*** Opening Given data ***

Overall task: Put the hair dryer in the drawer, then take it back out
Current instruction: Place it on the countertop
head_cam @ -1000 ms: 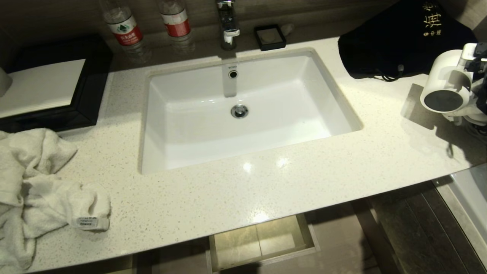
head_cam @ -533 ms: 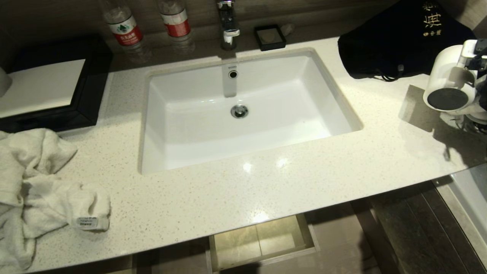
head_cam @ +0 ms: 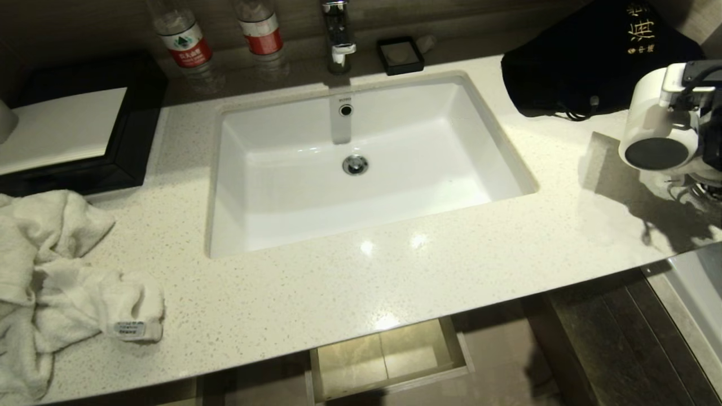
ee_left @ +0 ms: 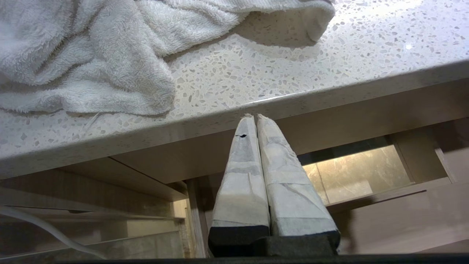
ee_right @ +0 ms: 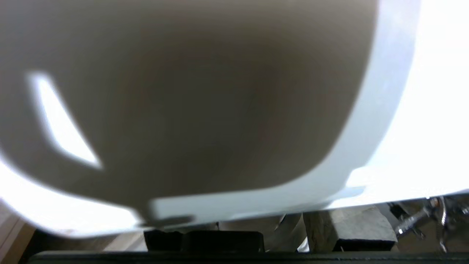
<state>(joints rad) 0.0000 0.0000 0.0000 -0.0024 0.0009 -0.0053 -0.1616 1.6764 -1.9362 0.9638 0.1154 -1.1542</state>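
Presently the hair dryer is held clamped in the right gripper above the counter, and lowering toward the open drawer is called for next.

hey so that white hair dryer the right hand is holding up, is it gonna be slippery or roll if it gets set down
The hair dryer looks smooth and glossy, so it may slip in the right hand. Its short round barrel could roll on the countertop, though the handle would probably stop it. The hard shell looks stiff.
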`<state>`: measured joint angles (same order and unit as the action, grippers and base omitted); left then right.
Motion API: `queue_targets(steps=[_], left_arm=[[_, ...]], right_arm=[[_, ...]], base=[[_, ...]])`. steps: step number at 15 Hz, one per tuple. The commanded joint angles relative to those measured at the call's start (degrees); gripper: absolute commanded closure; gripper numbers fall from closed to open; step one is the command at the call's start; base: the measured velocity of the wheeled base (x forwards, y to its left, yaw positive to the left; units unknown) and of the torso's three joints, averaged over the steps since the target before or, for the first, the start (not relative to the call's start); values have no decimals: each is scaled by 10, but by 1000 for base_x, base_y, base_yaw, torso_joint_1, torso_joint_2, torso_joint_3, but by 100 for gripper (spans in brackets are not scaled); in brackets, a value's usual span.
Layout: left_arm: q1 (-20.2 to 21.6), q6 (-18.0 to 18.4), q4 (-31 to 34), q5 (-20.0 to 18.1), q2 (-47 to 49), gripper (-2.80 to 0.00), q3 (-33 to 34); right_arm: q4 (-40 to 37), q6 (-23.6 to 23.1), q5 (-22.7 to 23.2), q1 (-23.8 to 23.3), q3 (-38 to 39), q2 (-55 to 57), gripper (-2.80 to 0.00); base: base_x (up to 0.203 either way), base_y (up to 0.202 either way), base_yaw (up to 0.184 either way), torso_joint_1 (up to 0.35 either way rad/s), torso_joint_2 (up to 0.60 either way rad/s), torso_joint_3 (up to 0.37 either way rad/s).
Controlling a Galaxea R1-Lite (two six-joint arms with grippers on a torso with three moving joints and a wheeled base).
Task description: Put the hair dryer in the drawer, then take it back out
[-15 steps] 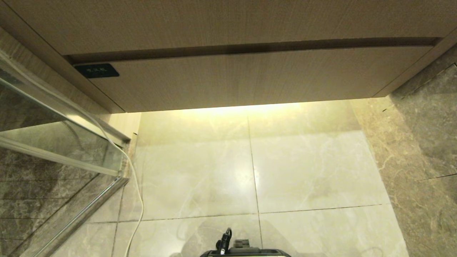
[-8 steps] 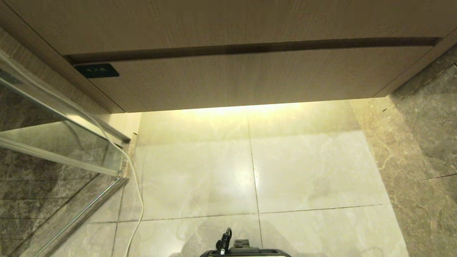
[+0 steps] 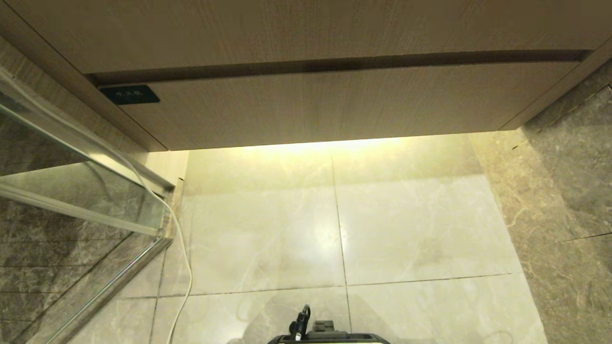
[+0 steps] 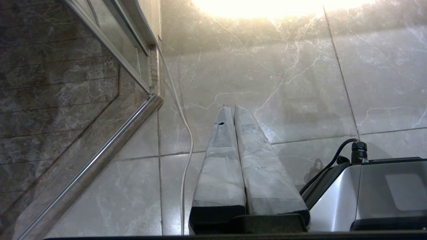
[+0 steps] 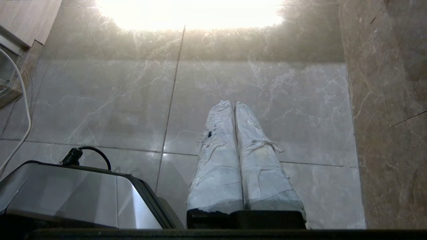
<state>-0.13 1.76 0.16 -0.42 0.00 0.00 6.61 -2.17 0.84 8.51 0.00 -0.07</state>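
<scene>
the drawer (image 3: pixel 334 105), wide light-brown wood grain (dark label at its left end), sits closed above the floor tiles (image 3: pixel 267 229).

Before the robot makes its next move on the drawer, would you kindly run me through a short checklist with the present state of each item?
1. Drawer in head view: ok, closed, front flush under the upper panel.
2. Hair dryer located: not ok, in no view.
3. Left gripper empty: ok, fingers shut on nothing, above the floor.
4. Right gripper empty: ok, fingers shut on nothing.
5. White cable away from both grippers: ok, it runs along the glass partition.
6. Handle to pull: not ok, none visible, only a dark label.
</scene>
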Motion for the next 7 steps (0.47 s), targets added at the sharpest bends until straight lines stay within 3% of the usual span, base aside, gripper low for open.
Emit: queue_targets(steps=[1, 7], left_arm=[[0, 0, 0, 0, 0, 0, 1], [0, 0, 0, 0, 0, 0, 1]], right_arm=[[2, 1, -1, 0, 23, -22, 0], [-1, 1, -1, 0, 23, -22, 0]], base=[[0, 0, 0, 0, 0, 0], [0, 0, 0, 0, 0, 0]])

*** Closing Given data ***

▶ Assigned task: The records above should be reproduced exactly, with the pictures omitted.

▶ Result of this exercise:
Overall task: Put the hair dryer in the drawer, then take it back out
Current instruction: Place it on the countertop
head_cam @ -1000 ms: 
head_cam @ -533 ms: 
head_cam @ +0 ms: 
ee_left @ +0 ms: 
ee_right @ +0 ms: 
<state>(joints rad) 0.0000 0.0000 0.0000 -0.0024 0.0009 -0.0053 -0.1616 1.6764 -1.9362 0.9638 0.1154 -1.1542</state>
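Presently the hair dryer is held clamped in the right gripper above the counter, and lowering toward the open drawer is called for next.

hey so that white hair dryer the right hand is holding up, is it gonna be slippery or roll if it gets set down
The hair dryer looks smooth and glossy, so it may slip in the right hand. Its short round barrel could roll on the countertop, though the handle would probably stop it. The hard shell looks stiff.
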`<state>`: measured joint angles (same order and unit as the action, grippers and base omitted); left then right.
Motion API: `queue_targets(steps=[_], left_arm=[[_, ...]], right_arm=[[_, ...]], base=[[_, ...]])`. steps: step number at 15 Hz, one per tuple. The commanded joint angles relative to those measured at the call's start (degrees); gripper: absolute commanded closure; gripper numbers fall from closed to open; step one is the command at the call's start; base: the measured velocity of the wheeled base (x forwards, y to its left, yaw positive to the left; units unknown) and of the torso's three joints, averaged over the steps since the target before or, for the first, the start (not relative to the call's start); values have no decimals: each is scaled by 10, but by 1000 for base_x, base_y, base_yaw, torso_joint_1, torso_joint_2, torso_joint_3, but by 100 for gripper (spans in brackets are not scaled); in brackets, a value's usual span.
Layout: left_arm: q1 (-20.2 to 21.6), q6 (-18.0 to 18.4), q4 (-31 to 34), q5 (-20.0 to 18.1), q2 (-47 to 49), gripper (-2.80 to 0.00), q3 (-33 to 34); right_arm: q4 (-40 to 37), q6 (-23.6 to 23.1), q5 (-22.7 to 23.2), q1 (-23.8 to 23.3), q3 (-38 to 39), q2 (-55 to 57), gripper (-2.80 to 0.00); base: base_x (up to 0.203 either way), base_y (up to 0.202 either way), base_yaw (up to 0.184 either way), torso_joint_1 (up to 0.35 either way rad/s), torso_joint_2 (up to 0.60 either way rad/s), torso_joint_3 (up to 0.37 either way rad/s).
Controlling a Galaxea R1-Lite (two six-joint arms with grippers on a torso with three moving joints and a wheeled base).
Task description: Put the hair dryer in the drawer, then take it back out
[-15 steps] 
[-8 steps] 
[+0 steps] 
[+0 steps] 
[+0 steps] 
<state>-0.13 1.76 0.16 -0.42 0.00 0.00 6.61 -2.17 0.84 8.51 0.00 -0.07</state>
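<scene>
the drawer (image 3: pixel 334 105), wide light-brown wood grain (dark label at its left end), sits closed above the floor tiles (image 3: pixel 267 229).

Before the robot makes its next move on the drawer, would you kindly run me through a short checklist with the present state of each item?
1. Drawer in head view: ok, closed, front flush under the upper panel.
2. Hair dryer located: not ok, in no view.
3. Left gripper empty: ok, fingers shut on nothing, above the floor.
4. Right gripper empty: ok, fingers shut on nothing.
5. White cable away from both grippers: ok, it runs along the glass partition.
6. Handle to pull: not ok, none visible, only a dark label.
</scene>
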Motion for the next 7 steps (0.47 s), targets added at the sharpest bends until straight lines stay within 3% of the usual span, base aside, gripper low for open.
Emit: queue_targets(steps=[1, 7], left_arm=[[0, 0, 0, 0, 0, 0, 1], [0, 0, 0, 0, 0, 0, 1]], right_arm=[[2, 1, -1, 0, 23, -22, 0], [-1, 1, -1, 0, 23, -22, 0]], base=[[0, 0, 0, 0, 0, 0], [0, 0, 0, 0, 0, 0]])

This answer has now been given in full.